Apart from the pictures, print the data below exactly as given.
Dataset extract START
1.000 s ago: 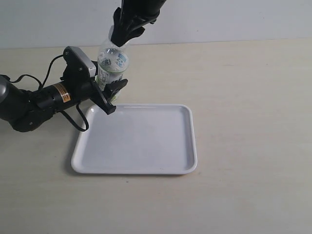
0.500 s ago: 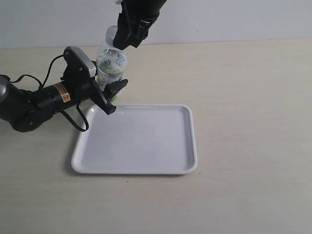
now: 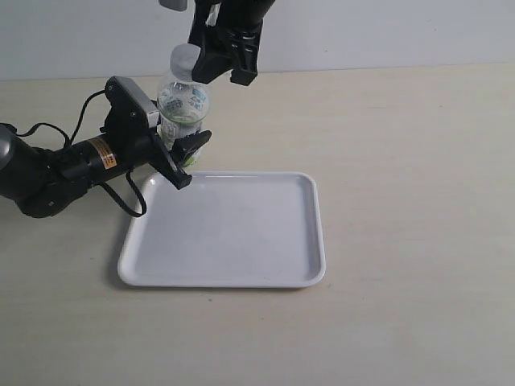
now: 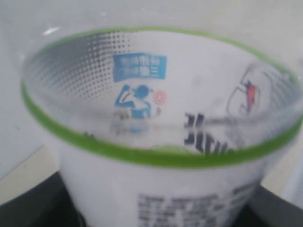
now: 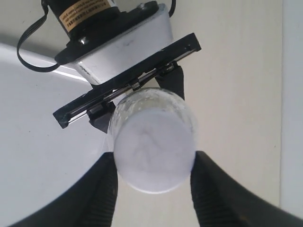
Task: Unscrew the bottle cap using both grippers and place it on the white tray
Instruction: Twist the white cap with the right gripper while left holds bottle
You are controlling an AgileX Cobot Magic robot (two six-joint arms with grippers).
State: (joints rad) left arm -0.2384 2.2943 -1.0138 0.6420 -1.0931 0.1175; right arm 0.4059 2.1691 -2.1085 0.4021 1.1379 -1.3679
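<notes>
The clear bottle [image 3: 184, 104] with its white-and-green label [image 4: 156, 189] leans in the air just behind the white tray [image 3: 241, 233]. My left gripper [image 3: 189, 159] is shut on the bottle's lower body, and the label fills the left wrist view. The white bottle cap [image 3: 183, 58] sits on the neck. My right gripper [image 5: 152, 163] comes down from above. In its wrist view the cap [image 5: 154, 151] lies between the two black fingers [image 5: 102, 189], whose pads meet its sides.
The left arm [image 3: 48, 173] lies low on the table at the left, and its black cable [image 3: 121, 197] loops beside the tray's far left corner. A pale wall runs along the back. Bare table lies to the tray's right and front.
The right gripper has turned about the cap, so both its fingers now show side by side in the exterior view. The bottle and the left gripper have stayed put.
</notes>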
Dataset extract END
◆ Answer section ◆
1.000 s ago: 
0.500 s ago: 
now: 
now: 
now: 
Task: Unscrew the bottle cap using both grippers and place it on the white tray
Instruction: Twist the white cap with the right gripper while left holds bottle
You are controlling an AgileX Cobot Magic robot (two six-joint arms with grippers).
State: (joints rad) left arm -0.2384 2.2943 -1.0138 0.6420 -1.0931 0.1175; right arm 0.4059 2.1691 -2.1085 0.4021 1.1379 -1.3679
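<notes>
The clear bottle [image 3: 184, 104] with its white-and-green label [image 4: 156, 189] leans in the air just behind the white tray [image 3: 241, 233]. My left gripper [image 3: 189, 159] is shut on the bottle's lower body, and the label fills the left wrist view. The white bottle cap [image 3: 183, 58] sits on the neck. My right gripper [image 5: 152, 163] comes down from above. In its wrist view the cap [image 5: 154, 151] lies between the two black fingers [image 5: 102, 189], whose pads meet its sides.
The left arm [image 3: 48, 173] lies low on the table at the left, and its black cable [image 3: 121, 197] loops beside the tray's far left corner. A pale wall runs along the back. Bare table lies to the tray's right and front.
The right gripper has turned about the cap, so both its fingers now show side by side in the exterior view. The bottle and the left gripper have stayed put.
</notes>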

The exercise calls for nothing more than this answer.